- Requirement -
Take each line from the entries that holds "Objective" and copy it out.

- Supplied records -
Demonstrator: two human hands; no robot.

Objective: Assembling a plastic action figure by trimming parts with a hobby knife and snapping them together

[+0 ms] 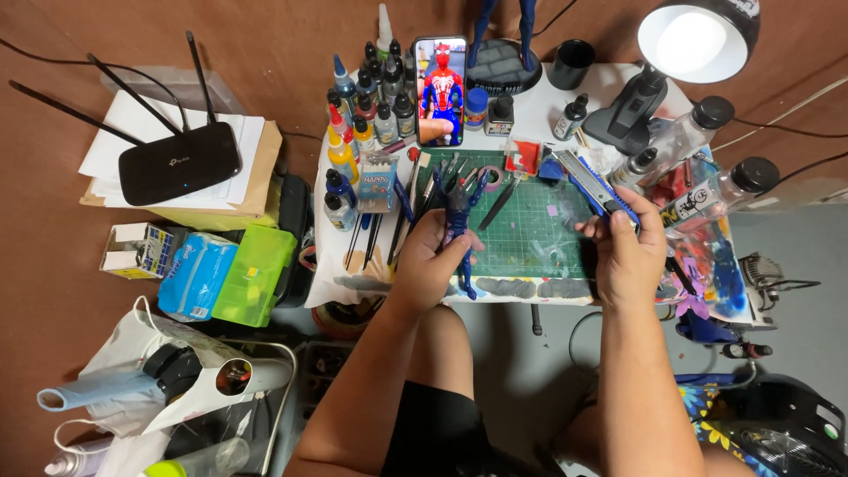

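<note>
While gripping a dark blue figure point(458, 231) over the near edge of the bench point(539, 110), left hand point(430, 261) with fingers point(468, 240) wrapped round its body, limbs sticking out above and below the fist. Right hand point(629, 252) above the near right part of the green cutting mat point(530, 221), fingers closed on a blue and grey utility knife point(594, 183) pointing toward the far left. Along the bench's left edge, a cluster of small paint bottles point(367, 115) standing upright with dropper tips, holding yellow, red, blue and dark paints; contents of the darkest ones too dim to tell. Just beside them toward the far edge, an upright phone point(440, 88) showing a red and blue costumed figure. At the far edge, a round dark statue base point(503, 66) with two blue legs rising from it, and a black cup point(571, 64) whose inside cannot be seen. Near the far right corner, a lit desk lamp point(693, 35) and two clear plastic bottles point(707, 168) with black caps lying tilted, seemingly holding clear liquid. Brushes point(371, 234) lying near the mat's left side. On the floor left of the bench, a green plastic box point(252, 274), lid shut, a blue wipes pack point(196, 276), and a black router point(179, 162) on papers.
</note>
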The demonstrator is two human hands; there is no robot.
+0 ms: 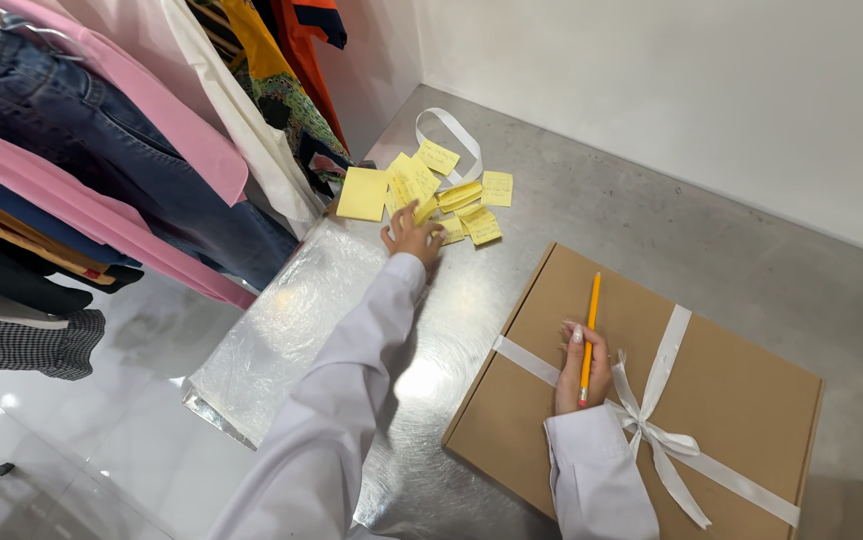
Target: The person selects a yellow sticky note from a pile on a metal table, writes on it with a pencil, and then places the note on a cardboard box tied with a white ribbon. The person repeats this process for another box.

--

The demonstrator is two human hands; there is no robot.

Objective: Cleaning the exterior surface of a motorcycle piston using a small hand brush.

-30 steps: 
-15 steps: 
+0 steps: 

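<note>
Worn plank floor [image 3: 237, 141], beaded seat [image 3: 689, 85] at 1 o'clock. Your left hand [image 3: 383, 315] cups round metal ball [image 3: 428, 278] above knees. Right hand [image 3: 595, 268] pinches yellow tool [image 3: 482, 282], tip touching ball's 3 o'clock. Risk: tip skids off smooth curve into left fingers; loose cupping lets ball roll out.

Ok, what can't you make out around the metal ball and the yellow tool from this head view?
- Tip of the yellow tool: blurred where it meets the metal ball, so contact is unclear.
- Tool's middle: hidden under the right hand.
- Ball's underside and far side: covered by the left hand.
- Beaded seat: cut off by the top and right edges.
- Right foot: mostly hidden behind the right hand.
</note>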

- Solution for this task -
Objective: Assembling a plastic action figure by trimming parts with a hobby knife and snapping them together
Objective: Cleaning the exterior surface of a motorcycle piston using a small hand brush.

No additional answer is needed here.